Schlechtes Ansehen nach Irak-Krieg
Der US-geführten Invasion im
Irak im Jahr 2003 folgten Jahre des Blutvergießens zwischen den
verschiedenen ethnischen und konfessionellen Gruppen im Irak mit
Zehntausenden Opfern. Der Krieg schädigte das Ansehen des Präsidenten und
der USA nachhaltig. Bush verteidigt den Sturz des irakischen Präsidenten
Saddam Hussein allerdings auch wenige Wochen vor dem Ausscheiden aus dem
Präsidentenamt.
Übereinkunft zu US-Truppenabzug 2011
Der US-Fernsehsender
CNN meldete unter Berufung auf das Weiße Haus, unmittelbarer Anlass für den
Besuch Bushs sei das Sicherheitsabkommen mit dem Irak, das vor drei Wochen
vom irakischen Parlament verabschiedet wurde. Die Übereinkunft sieht einen
Abzug der US-Truppen bis 2011 vor. Zugleich handelt es sich um den
Abschiedsbesuch des scheidenden US-Präsidenten.
Foto:(c)
Reuters
Weiterflug nach Afghanistan
In Kabul betonte er am Montag nach
einem Treffen mit dem afghanischen Präsidenten Hamid Karzai die Fortschritte
des Landes seit dem US-geführten Einmarsch vor sieben Jahren.

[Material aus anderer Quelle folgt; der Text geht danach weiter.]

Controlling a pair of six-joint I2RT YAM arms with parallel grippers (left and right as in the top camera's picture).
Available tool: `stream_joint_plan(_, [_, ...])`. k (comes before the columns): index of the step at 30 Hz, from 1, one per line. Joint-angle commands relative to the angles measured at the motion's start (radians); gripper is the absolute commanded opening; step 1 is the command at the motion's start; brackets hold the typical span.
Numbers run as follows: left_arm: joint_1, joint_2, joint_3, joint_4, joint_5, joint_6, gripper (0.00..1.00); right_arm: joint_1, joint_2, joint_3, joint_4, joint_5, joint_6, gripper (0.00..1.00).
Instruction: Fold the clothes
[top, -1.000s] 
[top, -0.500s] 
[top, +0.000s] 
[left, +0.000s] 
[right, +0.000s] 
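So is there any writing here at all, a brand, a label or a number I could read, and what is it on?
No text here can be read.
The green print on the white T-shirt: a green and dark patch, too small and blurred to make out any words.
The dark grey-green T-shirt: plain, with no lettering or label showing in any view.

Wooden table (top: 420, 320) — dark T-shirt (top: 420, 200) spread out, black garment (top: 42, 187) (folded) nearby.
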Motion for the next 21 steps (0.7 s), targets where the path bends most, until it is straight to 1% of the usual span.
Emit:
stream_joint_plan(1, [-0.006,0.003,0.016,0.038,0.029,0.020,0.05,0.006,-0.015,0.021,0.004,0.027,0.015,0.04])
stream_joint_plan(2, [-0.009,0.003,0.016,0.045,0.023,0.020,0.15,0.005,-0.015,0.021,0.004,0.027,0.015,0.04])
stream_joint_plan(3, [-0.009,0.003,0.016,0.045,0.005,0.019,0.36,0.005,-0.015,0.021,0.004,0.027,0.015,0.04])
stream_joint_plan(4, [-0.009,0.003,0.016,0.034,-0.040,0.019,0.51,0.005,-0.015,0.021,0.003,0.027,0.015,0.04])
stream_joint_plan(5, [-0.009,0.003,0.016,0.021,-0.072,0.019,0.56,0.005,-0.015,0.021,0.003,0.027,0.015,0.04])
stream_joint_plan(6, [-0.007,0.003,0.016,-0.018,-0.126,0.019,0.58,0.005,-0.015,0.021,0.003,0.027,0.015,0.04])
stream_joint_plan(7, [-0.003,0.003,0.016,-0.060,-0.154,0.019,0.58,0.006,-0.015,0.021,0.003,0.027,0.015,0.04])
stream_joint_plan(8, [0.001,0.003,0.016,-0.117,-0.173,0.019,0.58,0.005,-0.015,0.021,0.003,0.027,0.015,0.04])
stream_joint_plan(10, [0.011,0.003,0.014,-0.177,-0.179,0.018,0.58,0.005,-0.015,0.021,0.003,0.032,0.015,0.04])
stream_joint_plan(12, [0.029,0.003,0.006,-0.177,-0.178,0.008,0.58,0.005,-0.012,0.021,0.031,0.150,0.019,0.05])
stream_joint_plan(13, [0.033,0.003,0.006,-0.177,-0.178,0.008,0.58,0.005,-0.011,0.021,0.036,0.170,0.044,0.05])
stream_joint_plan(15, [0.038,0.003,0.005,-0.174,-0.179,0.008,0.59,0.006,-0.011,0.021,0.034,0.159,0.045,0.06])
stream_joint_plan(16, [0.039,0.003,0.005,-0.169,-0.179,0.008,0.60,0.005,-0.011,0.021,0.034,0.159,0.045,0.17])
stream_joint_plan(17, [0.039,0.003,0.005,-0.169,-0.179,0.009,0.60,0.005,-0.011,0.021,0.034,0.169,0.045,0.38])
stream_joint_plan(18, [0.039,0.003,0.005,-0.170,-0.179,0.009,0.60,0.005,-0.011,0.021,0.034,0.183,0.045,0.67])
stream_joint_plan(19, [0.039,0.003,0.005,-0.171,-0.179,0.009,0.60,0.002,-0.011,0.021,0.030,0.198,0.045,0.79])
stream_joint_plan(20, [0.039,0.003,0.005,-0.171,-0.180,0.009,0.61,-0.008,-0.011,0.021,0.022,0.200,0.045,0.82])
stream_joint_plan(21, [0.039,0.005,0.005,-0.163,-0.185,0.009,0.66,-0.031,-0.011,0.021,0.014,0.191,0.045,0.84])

Fünf Wochen
vor dem Ende seiner Amtszeit sagte Bush aber auch, Afghanistan stünden noch "schwere
Tage" bevor. Am Sonntagabend hatte er vor US-Soldaten am Flughafen in
Bagdad gesagt, den Truppen sei es zu verdanken, dass der Irak heute "wesentlich
freier, wesentlich sicherer und wesentlich besser dran ist" als zu
Beginn seiner Amtszeit vor acht Jahren.
Bush sagte am Montag in Kabul, auch die Bedingungen in Afghanistan seien "viel besser, als sie es 2001 waren". Damals hätten "amerikanische Truppen mit Stolz das afghanische Volk befreit". Die radikalislamischen Taliban versuchten nun, an die Macht zurückzukehren. "Sie können den Gedanken einer freien Gesellschaft nicht ertragen." Die USA würden Afghanistan zum Erfolg verhelfen, "egal, wie lange es dauert". Daran hätten die USA ein strategisches und moralisches Interesse. Die Sicherheitslage in Afghanistan hat sich in den vergangenen Jahren dramatisch verschlechtert.